Mr Hardy said “confidence was building…that the State Government realises to bring more gas into the market they’ve got to be able to support the investment”.
Mr Nicholls said the risk profile of oil and gas was regularly forgotten by the people that buy the product and the “spectators of our market”.
“It's demonstrated by some of Strike’s recent subsurface results. We were incredibly confident of drilling up dip appraisal wells from a gas discovery and these ended up not going the way that we wanted to,” he said.
“That cost us $40 million. We’re a small business... in order to be able to continue to do these things there has to be the financial incentive.”
But he said the domestic gas users of Western Australia were staunchly in opposition to mining houses MinRes and Strike accessing the LNG markets.
“It just seems to be an argument about price… (they) all just want gas at a cheaper price. That’s fine, that's the commercial agenda. But at the same time, why is it the job of Strike’s shareholders to transfer their value to that of their businesses?”

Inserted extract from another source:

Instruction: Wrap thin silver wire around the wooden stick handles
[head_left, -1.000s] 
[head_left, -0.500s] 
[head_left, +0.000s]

Mr Nicholls said the Government needs to incentivise upstream producers “whose jobs are only getting harder because of the cost of capital, the cost of insurances, the prices of our oilfield services continue to go up”.
“It's not just the price. There is an enormous amount of green tape now that needs to be looked at and that's being driven out of Canberra.”
Mr Cleary said: “There needs to be incentive to bring more gas into the market. And if that means we have to either have connection to LNG netback pricing or physical volumes going out of country to bring more gas into the domestic market, then that's what we need to do.”
On Carbon Capture and Storage, Mr Cleary said it could work in WA.
“The trick with CCS is you don't want to transport CO2 very far. You’ve got to keep your costs as low as possible, so CCS needs to be as close to your emitters as possible.
"If we can decarbonise our gas industry in WA, then I think we have a very long life ahead of us in terms of a gas-based economy.”